→ **Exercise aim**
A picture-free, exact copy of all the records below is the goal.

→ **Material for the task**
········

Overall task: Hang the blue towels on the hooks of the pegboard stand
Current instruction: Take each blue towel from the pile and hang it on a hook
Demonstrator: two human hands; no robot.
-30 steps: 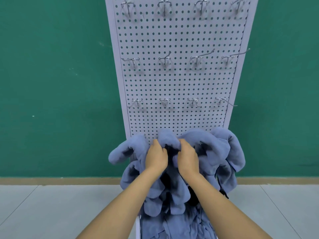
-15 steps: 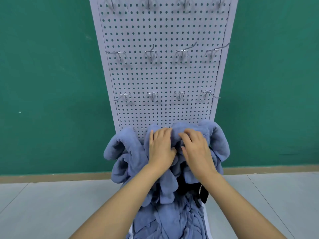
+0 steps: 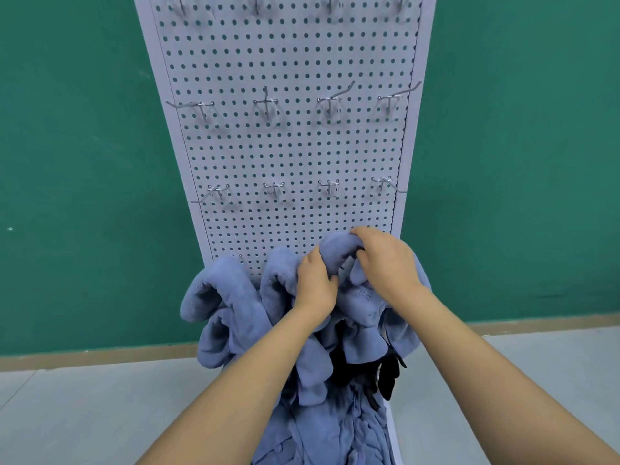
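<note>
Now my left grip [image 3: 315, 283] and right grip [image 3: 385, 263] both clamp folds of the blue towels [image 3: 228, 307], bunched low-centre against the pegboard [image 3: 292, 152].

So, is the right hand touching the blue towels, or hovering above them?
Touching. The head view shows the right hand curled over the top fold of the blue towels, no gap.
</note>
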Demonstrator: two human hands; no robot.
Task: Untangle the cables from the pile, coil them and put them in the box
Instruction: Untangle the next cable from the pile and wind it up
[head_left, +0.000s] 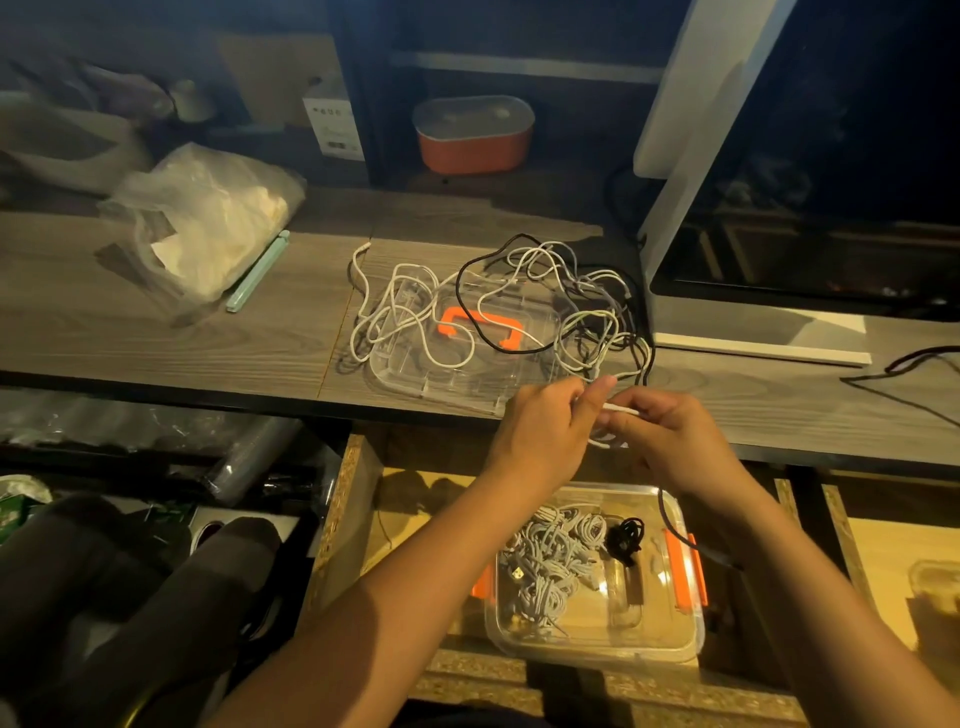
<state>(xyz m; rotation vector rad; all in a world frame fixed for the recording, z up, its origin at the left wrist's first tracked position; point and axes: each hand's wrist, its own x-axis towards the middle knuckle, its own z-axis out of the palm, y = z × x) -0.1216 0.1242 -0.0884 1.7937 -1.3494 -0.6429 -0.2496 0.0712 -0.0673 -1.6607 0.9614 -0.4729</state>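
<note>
The left hand (540, 431) and right hand (670, 441) pinch a white cable (621, 410) between their fingers (563, 391). The pile (519, 301) lies just beyond them on the surface (260, 338). The box (597, 656) sits below, holding coils (550, 561). Wind even loops under light tension, easing slack out without dragging the tangle.

Dim warm light, most of the room is dark. Grey wood-grain surface (208, 332) runs left to right, with dark shelving (519, 65) behind it holding an orange tub (472, 148) with a grey lid. Crumpled plastic bag (208, 218) sits at left, white-framed appliance (691, 156) with dark glass at right, and an open particleboard drawer (353, 499) below the front edge.
</note>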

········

→ **Solution for this exercise**
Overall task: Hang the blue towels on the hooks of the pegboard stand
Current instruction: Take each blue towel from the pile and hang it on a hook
Demonstrator: two human hands; no robot.
-30 steps: 
-15 steps: 
+0 steps: 
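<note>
Now my left grip [image 3: 315, 283] and right grip [image 3: 385, 263] both clamp folds of the blue towels [image 3: 228, 307], bunched low-centre against the pegboard [image 3: 292, 152].

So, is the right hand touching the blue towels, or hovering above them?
Touching. The head view shows the right hand curled over the top fold of the blue towels, no gap.
</note>
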Demonstrator: two human hands; no robot.
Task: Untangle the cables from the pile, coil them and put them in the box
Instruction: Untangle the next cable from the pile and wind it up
[head_left, +0.000s] 
<state>(xyz m; rotation vector rad; all in a world frame fixed for the recording, z up, its origin at the left wrist's first tracked position; point and axes: each hand's wrist, its own x-axis towards the middle knuckle, its own z-axis out of the palm, y = z × x) -0.1216 0.1242 -0.0884 1.7937 -1.3494 -0.6429 -0.2496 0.0712 -0.0673 -1.6607 0.9614 -0.4729</state>
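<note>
The left hand (540, 431) and right hand (670, 441) pinch a white cable (621, 410) between their fingers (563, 391). The pile (519, 301) lies just beyond them on the surface (260, 338). The box (597, 656) sits below, holding coils (550, 561). Wind even loops under light tension, easing slack out without dragging the tangle.

Dim warm light, most of the room is dark. Grey wood-grain surface (208, 332) runs left to right, with dark shelving (519, 65) behind it holding an orange tub (472, 148) with a grey lid. Crumpled plastic bag (208, 218) sits at left, white-framed appliance (691, 156) with dark glass at right, and an open particleboard drawer (353, 499) below the front edge.
</note>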

The work on the exercise is done.